The Forêt de Bouconne is located in southwest France, on the border of the departments of Gers and Haute-Garonne about thirty kilometres west of Toulouse. The forest has an area of 27 km2 and is managed primarily by the National Forests Office (20 km2). It also includes privately owned woods and woods belonging to the local communes of L'Isle-Jourdain, Lévignac-sur-Save, Montaigut-sur-Save. It is the only large forest near Toulouse. It hosts a leisure centre and outdoor recreation areas.

The Forêt de Bouconne is traversed by many paths used by walkers, mountain bikers and horse riders.

==History==
Up until the Middle Ages, the forest extended much further than its present boundaries.

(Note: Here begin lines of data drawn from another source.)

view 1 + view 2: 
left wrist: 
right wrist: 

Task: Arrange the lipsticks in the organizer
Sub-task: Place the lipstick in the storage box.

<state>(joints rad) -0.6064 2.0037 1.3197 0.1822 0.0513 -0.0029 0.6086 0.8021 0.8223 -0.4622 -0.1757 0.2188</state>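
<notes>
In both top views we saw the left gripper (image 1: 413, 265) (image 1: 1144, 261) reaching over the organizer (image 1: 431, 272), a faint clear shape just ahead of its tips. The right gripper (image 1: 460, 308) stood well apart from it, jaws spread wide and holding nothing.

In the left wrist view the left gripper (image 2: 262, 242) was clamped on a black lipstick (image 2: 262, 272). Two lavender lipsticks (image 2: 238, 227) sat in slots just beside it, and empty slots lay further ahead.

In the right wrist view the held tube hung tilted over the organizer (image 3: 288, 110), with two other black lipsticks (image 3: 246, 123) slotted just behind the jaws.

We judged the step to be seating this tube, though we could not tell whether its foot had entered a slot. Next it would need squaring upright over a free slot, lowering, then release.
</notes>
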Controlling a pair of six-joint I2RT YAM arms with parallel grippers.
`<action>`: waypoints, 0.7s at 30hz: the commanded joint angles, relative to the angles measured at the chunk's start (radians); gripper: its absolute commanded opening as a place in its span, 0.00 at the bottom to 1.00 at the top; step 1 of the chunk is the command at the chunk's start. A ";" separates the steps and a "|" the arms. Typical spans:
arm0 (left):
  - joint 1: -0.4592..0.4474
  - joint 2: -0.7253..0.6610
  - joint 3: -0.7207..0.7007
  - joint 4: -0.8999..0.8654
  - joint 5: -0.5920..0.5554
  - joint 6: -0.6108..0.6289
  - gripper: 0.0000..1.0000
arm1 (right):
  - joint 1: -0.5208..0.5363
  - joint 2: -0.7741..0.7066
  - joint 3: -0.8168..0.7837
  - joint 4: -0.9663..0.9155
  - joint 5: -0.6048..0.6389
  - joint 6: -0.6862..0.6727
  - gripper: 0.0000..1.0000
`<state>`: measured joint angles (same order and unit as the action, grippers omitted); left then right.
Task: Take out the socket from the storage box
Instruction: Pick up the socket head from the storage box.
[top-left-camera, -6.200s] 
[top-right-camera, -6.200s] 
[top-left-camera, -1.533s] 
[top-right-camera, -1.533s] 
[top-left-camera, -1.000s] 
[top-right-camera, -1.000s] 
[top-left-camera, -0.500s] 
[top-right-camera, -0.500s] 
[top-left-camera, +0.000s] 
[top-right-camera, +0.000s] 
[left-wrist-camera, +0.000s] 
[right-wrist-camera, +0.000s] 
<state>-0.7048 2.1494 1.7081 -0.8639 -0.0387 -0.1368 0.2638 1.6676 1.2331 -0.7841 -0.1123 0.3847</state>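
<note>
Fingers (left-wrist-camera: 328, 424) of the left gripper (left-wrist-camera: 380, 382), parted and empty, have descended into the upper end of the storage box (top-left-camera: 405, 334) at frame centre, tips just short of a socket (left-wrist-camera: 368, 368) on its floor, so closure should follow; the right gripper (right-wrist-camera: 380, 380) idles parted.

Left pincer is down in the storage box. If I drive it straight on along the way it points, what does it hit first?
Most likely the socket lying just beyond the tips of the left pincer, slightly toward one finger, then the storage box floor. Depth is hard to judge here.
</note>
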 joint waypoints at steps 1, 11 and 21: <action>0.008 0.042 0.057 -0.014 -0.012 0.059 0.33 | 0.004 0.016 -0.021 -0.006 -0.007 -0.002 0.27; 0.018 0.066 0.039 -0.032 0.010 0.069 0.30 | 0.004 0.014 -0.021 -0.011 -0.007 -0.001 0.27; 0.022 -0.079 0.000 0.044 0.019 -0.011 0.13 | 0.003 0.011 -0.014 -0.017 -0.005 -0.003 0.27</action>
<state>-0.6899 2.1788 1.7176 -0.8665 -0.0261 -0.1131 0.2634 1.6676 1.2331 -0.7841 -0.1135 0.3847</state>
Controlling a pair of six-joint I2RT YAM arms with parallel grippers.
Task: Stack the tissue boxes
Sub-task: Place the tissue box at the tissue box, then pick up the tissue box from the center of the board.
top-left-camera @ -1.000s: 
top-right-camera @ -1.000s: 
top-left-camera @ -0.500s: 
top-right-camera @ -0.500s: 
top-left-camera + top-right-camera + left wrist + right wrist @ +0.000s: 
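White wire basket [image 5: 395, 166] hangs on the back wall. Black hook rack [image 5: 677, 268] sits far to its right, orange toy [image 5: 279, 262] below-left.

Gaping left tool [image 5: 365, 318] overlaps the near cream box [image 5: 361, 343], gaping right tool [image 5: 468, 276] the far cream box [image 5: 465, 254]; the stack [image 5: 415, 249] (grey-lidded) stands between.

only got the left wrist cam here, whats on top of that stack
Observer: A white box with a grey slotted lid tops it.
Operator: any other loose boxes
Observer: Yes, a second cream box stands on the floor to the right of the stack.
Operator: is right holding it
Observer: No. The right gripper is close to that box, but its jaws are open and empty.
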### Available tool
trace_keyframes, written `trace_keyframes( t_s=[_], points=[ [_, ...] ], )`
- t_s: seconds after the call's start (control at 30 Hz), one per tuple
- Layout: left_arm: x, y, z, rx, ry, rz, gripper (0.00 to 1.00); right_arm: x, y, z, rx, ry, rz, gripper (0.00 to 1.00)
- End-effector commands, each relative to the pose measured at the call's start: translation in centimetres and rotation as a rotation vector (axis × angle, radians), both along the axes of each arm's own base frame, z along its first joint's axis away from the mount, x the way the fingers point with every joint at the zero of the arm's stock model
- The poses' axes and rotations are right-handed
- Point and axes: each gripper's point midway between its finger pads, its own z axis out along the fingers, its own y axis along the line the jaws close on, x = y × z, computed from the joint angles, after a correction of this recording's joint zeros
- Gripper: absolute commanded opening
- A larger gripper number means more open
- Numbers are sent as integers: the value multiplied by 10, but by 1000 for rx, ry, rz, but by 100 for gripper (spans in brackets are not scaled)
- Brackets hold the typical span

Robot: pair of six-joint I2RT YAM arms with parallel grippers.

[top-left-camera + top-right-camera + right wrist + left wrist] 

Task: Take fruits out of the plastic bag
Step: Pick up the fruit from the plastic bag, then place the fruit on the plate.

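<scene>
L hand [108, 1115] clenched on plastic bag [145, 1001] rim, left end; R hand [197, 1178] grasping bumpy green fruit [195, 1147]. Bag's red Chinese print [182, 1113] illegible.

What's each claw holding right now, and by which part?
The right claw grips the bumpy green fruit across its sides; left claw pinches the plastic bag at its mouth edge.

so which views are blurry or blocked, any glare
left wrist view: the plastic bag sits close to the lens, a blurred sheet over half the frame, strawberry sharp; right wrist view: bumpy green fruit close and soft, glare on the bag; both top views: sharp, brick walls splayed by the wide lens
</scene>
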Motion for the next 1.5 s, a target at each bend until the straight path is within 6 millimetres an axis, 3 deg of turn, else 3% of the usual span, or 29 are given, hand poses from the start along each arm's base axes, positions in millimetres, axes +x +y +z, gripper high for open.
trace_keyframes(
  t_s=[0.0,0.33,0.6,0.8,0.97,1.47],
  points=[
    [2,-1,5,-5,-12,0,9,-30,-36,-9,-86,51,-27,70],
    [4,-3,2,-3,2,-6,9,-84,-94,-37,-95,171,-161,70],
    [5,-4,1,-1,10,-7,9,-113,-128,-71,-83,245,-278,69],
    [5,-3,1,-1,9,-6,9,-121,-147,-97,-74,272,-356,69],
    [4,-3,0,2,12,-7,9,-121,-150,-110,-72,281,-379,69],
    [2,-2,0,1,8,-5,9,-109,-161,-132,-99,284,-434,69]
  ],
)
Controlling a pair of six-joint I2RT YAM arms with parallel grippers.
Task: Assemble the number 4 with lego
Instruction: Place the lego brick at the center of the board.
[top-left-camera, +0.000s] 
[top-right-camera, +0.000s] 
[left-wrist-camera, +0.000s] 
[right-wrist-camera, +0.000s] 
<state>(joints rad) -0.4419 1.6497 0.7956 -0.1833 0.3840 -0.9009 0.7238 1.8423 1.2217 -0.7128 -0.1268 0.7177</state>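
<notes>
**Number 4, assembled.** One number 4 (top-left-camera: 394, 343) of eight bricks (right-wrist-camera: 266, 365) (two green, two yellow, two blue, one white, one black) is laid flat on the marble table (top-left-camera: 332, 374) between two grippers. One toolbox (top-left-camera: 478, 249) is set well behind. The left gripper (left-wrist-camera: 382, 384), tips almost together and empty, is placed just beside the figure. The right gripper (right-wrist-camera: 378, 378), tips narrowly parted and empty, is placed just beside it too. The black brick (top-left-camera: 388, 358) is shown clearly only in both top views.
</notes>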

To the south it reached the Forêt de Fabas and the Forêt de Mauboussin near Esparron., still-existing fragments of the once much larger forest.

==Fauna and flora==
The dominant tree species in the forest are sessile oak, pine and sweet chestnut. Among the other trees present are pedunculate oak, cork oak, alder, hornbeam, lime, service tree, ash, Nordmann fir, red oak and Scots pine.

It is home to wild boar and roe deer. Other smaller mammal species are present such as the genet, fox and badger. The short-toed eagle hunts on its periphery.